**Work item**
From the line with "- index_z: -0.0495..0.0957" to the line with "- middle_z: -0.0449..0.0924", retype every line exactly, including those two, and leave out the rest of the data below.

**Recorded information**
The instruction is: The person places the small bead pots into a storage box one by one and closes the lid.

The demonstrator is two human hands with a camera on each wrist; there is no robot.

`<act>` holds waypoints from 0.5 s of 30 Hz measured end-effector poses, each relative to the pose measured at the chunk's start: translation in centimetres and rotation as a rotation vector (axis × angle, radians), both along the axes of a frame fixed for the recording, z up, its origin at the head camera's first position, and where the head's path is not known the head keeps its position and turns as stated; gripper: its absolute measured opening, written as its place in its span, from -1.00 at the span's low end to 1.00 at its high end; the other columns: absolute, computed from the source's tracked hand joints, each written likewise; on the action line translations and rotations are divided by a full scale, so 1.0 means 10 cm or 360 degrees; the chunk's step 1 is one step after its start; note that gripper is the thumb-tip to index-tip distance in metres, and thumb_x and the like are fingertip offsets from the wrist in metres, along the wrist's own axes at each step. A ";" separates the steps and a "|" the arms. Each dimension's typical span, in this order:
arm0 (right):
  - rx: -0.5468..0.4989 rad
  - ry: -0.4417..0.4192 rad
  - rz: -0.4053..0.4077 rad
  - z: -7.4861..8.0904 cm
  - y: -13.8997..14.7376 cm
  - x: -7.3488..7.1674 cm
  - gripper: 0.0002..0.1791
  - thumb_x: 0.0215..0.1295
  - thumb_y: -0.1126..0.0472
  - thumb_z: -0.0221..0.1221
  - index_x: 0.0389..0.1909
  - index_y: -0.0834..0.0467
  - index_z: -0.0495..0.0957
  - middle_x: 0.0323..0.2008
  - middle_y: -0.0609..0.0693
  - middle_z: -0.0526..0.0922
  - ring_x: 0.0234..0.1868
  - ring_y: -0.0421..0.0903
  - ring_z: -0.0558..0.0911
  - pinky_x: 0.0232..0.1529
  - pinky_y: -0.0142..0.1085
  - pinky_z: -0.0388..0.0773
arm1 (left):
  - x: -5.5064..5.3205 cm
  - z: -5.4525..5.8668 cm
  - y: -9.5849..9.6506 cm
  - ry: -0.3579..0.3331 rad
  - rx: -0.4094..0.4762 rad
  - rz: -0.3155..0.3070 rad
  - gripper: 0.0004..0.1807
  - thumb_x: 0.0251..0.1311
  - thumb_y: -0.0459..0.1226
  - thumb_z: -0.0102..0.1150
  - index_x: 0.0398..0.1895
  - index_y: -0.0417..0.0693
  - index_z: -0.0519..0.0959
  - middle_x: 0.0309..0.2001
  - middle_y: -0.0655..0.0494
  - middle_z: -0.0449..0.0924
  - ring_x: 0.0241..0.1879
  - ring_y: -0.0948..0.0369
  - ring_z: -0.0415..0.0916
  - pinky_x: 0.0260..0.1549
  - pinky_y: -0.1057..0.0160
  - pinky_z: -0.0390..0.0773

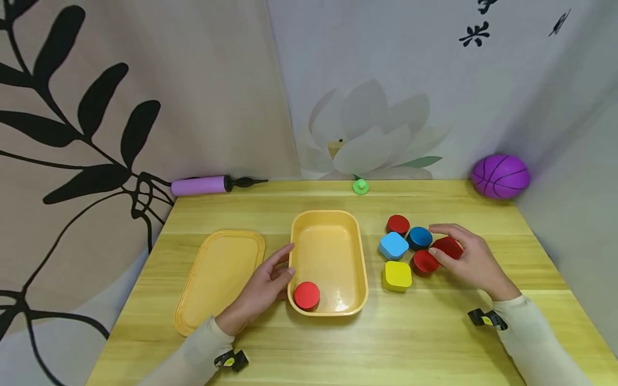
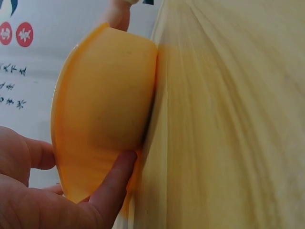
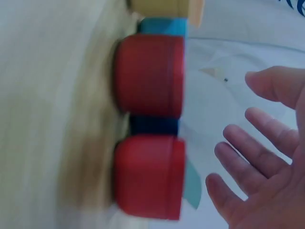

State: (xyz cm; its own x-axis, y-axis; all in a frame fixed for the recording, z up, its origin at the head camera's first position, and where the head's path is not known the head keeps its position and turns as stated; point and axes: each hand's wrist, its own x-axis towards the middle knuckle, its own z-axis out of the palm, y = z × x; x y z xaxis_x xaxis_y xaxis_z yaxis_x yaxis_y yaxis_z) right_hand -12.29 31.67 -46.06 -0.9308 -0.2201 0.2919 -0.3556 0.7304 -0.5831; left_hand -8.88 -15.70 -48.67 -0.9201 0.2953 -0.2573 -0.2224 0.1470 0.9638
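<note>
My left hand [image 1: 267, 276] rests against the left side of a yellow tray [image 1: 361, 268]. Its fingers are fairly straight, one along the outer wall and another at the rim in the left wrist view. A red round block [image 1: 307, 295] lies in the tray's near left corner. Over the right-hand end of a group of blocks hovers my right hand [image 1: 470, 257], thumb and fingers spread above a red block [image 1: 448, 247]. That block [image 3: 148, 177] shows a gap from the fingers in the right wrist view. Beside it stand a red round block [image 1: 425, 262] and a dark blue one [image 1: 419, 238].
The group also has a light blue block [image 1: 393, 245], a yellow block [image 1: 397, 276] and another red round block [image 1: 398, 224]. A flat yellow lid [image 1: 219, 279] lies left of the tray. Along the back are a purple pump [image 1: 200, 186], a green toy [image 1: 360, 186] and a purple ball [image 1: 500, 177].
</note>
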 end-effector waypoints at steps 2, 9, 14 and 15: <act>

**Finished exercise**
  - index_z: -0.0495..0.0957
  - middle_x: 0.0323..0.2008
  - middle_y: -0.0609..0.0693
  - middle_z: -0.0526..0.0922
  - ring_x: 0.0234..0.1868
  - ring_y: -0.0421..0.0903
  - ring_z: -0.0558..0.0911
  - pinky_x: 0.0232..0.1529
  - pinky_y: -0.0142..0.1085
  - pinky_z: -0.0388..0.0773
arm1 (left):
  - x: -5.5064..5.3205 cm
  - z: -5.4525..5.8668 cm
  - y: -9.5849..9.6506 cm
  - ry: -0.3579..0.3331 rad
  - rx: -0.4094..0.4762 rad
  - rz: -0.3155..0.3070 rad
  - gripper: 0.0004..0.1807
  - thumb_x: 0.0251..0.1311
  - thumb_y: -0.0459..0.1226
  - thumb_z: -0.0102..0.1150
  - index_x: 0.0398..0.1895
  - index_y: -0.0417..0.0693
  - index_z: -0.0519..0.0959
  - middle_x: 0.0309..0.2001
  - middle_y: -0.0655..0.0494
  - middle_z: -0.0449..0.0924

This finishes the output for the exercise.